* STORED DATA

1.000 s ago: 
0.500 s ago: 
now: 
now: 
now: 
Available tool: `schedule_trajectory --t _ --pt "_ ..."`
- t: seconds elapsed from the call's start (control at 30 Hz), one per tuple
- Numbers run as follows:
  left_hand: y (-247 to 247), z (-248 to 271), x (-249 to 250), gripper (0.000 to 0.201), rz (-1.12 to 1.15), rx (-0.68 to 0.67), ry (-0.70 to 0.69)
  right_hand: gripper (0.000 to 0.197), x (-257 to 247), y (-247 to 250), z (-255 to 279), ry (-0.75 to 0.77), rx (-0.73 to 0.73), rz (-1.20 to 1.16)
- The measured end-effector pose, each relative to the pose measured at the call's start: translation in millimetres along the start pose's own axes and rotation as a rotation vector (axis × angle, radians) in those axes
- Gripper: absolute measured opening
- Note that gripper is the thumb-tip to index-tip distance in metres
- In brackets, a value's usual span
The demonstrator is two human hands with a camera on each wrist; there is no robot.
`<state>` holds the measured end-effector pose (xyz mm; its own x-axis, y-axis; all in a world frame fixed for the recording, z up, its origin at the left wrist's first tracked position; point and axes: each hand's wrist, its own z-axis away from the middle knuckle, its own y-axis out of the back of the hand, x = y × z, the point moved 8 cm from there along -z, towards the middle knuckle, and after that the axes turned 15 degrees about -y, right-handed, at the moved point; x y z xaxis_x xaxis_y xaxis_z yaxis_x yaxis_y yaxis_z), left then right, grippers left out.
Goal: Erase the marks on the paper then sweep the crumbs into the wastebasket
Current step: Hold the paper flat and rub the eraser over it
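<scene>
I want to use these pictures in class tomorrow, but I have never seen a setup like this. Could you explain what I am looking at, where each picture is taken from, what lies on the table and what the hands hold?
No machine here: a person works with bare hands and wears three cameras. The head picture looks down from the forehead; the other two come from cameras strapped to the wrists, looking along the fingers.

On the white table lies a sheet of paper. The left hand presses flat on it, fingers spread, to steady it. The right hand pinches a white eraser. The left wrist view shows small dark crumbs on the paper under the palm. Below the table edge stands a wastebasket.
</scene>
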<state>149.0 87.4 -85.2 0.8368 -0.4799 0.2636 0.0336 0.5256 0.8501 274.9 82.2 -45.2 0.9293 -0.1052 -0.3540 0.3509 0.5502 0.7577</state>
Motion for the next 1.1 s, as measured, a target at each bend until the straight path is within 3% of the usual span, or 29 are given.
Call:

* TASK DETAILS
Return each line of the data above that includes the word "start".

* OUTPUT OF THE TASK
- t: seconds elapsed from the call's start (control at 30 Hz), one per tuple
- The measured end-effector pose, each relative to the pose measured at the call's start: translation in millimetres along the start pose's own axes and rotation as a rotation vector (axis × angle, radians) in those axes

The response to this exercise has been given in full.